So you want to run your own pub? There are a few things you need to know first.
Most people who take a fancy that they'd like a pub understandably go on looks. It is the building itself and maybe the location that attract them. This, however, is their first mistake - especially if it is a tenanted or leased pub they are after. A pub is a business. It's not like buying a house. If you rent a pub you are entering a business deal and, as with all deals, there are upsides and downsides.
You must find out as much about the landlord of your prospective pub as you can. Our listings should help. They list the biggest players in the tenanted and leased sector and give you an idea of the different agreements they offer. You can access them using the link at the botom of this page.
There are three basic kinds of deal:
- the traditional tenancy, still favoured by most regional brewers
- the long lease, chiefly found in the big independent estates, although growing in popularity across the industry
- the franchise, mostly offered by one company, Scottish & Newcastle Pub Enterprises, but other operators are experimenting with the idea.
Decide which of these would suit you best. For instance, the tenancy requires less cash on your part, but in general there are fewer returns. The lease can be a great way to quickly build a small chain of pubs, but you'll need to put more into the business. The franchise may be the best bet if you don't have too much capital or experience and need plenty of support.
Within those three there is a myriad of deals you can do. Variables, which may or may not be open to negotiation, include:
- the term of the lease
- rent
- period of rent review
- whether and when you are allowed to assign, or sell on, the lease
- the products (chiefly beer) you are obliged to buy in from the landlord (known as the tie)
- discounts on those products
- your cut of machine income
- your responsibilities as regards upkeep of the property
- the support, such as training, business advice and promotions, that the company offers.

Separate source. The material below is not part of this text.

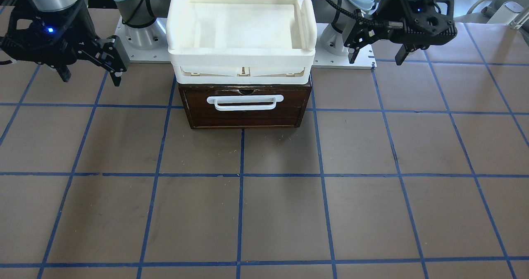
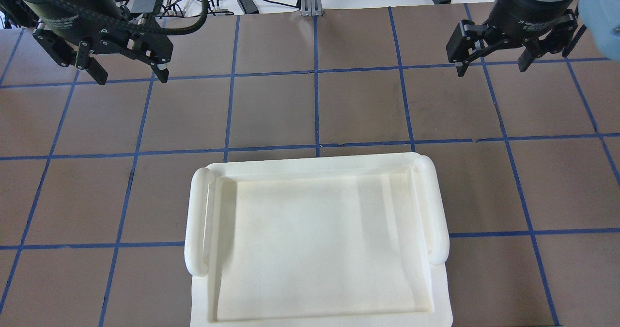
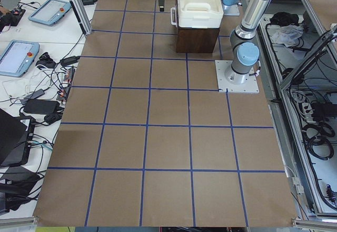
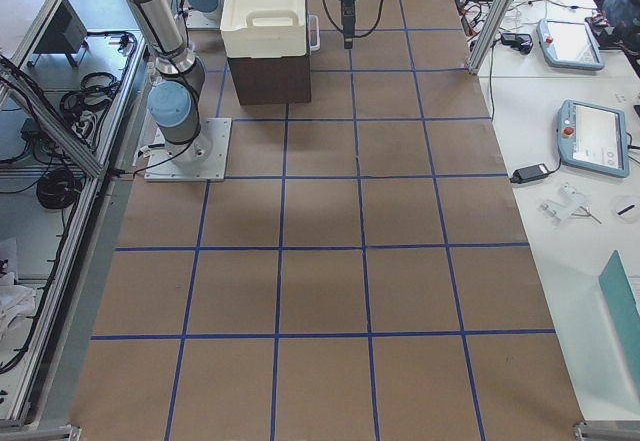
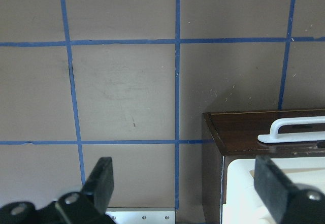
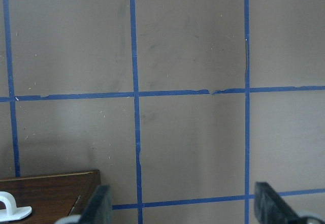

If you are serious about taking a lease or tenancy, all these and more should come into your calculations - not to mention whether you can attract enough customers! And whatever you do, take professional advice before you sign anything.
Glossary
Here's some of the jargon you might come across in your hunt for a pub.
- Assignable: lessee has the ability to assign, or sell on, the lease to another operator after a certain period of time
- Barrelage: the volume of beer sold at the pub in bulk barrels (288 pints)
- BDM: business development manager, also known as area manager
- Code of practice: a separate document to the tenancy agreement which sets out guidelines on rent reviews and how any dispute between company and tenant should be resolved. Some pub operators will also have a set of agreed service standards for their dealings with licensees
- Discount: reduction on the market price of beer. This can either be from "barrel one" or may be linked to sales
- Fair maintainable trade: an assessment of how the business is expected to perform under an "average" licensee. Used to calculate rent
- Franchise: an "open book" leasehold offering the licensee extra support
- Fully repairing: lessee has responsibility for maintaining the fabric of the property
- Lease: long-term leasehold of at least five years term, usually assignable and fully repairing
- Tenancy: traditional short-term non-assignable tenancy, most commonly of three years term
- Tied: tenant is obliged to buy beer and sometimes other products through the company.
Pictured: The Bottle & Glass at Scothern, Lincolnshire, is a 19-year Enterprise Inns lease on sale through Christie & Co at an asking price of £158,500.